Supplied data
---
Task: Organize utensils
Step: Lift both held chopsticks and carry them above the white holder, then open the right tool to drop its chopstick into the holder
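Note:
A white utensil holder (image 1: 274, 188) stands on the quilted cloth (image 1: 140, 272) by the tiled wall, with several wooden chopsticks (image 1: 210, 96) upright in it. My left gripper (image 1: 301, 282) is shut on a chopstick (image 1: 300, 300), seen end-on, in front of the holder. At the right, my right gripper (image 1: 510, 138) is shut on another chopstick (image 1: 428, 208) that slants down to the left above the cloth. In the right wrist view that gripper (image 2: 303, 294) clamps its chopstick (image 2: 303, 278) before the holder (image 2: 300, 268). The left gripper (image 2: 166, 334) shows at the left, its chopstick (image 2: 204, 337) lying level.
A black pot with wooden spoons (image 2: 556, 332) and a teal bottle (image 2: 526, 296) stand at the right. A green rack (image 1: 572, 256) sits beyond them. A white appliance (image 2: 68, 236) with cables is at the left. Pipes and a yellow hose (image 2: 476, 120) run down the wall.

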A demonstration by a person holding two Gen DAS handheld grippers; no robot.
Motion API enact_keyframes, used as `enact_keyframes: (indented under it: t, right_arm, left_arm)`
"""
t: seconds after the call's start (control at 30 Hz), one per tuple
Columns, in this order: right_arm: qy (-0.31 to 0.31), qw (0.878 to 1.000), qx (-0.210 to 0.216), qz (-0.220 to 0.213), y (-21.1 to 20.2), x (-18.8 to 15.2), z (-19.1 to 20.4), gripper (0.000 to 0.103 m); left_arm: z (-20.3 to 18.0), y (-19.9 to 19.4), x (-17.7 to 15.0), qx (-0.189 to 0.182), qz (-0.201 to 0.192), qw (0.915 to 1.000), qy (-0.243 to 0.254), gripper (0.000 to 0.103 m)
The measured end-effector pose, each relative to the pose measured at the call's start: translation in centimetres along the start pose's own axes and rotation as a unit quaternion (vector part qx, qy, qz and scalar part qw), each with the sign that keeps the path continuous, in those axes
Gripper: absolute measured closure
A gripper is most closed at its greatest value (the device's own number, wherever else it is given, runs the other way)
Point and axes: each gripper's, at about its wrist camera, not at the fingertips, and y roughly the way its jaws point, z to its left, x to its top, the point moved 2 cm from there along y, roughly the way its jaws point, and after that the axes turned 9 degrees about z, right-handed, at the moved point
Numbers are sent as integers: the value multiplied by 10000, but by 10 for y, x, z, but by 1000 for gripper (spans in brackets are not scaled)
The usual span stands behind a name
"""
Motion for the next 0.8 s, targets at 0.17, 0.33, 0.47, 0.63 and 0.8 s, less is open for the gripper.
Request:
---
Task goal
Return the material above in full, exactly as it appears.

Answer space
Task: Organize utensils
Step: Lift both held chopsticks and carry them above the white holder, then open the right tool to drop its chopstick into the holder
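Note:
A white utensil holder (image 1: 274, 188) stands on the quilted cloth (image 1: 140, 272) by the tiled wall, with several wooden chopsticks (image 1: 210, 96) upright in it. My left gripper (image 1: 301, 282) is shut on a chopstick (image 1: 300, 300), seen end-on, in front of the holder. At the right, my right gripper (image 1: 510, 138) is shut on another chopstick (image 1: 428, 208) that slants down to the left above the cloth. In the right wrist view that gripper (image 2: 303, 294) clamps its chopstick (image 2: 303, 278) before the holder (image 2: 300, 268). The left gripper (image 2: 166, 334) shows at the left, its chopstick (image 2: 204, 337) lying level.
A black pot with wooden spoons (image 2: 556, 332) and a teal bottle (image 2: 526, 296) stand at the right. A green rack (image 1: 572, 256) sits beyond them. A white appliance (image 2: 68, 236) with cables is at the left. Pipes and a yellow hose (image 2: 476, 120) run down the wall.
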
A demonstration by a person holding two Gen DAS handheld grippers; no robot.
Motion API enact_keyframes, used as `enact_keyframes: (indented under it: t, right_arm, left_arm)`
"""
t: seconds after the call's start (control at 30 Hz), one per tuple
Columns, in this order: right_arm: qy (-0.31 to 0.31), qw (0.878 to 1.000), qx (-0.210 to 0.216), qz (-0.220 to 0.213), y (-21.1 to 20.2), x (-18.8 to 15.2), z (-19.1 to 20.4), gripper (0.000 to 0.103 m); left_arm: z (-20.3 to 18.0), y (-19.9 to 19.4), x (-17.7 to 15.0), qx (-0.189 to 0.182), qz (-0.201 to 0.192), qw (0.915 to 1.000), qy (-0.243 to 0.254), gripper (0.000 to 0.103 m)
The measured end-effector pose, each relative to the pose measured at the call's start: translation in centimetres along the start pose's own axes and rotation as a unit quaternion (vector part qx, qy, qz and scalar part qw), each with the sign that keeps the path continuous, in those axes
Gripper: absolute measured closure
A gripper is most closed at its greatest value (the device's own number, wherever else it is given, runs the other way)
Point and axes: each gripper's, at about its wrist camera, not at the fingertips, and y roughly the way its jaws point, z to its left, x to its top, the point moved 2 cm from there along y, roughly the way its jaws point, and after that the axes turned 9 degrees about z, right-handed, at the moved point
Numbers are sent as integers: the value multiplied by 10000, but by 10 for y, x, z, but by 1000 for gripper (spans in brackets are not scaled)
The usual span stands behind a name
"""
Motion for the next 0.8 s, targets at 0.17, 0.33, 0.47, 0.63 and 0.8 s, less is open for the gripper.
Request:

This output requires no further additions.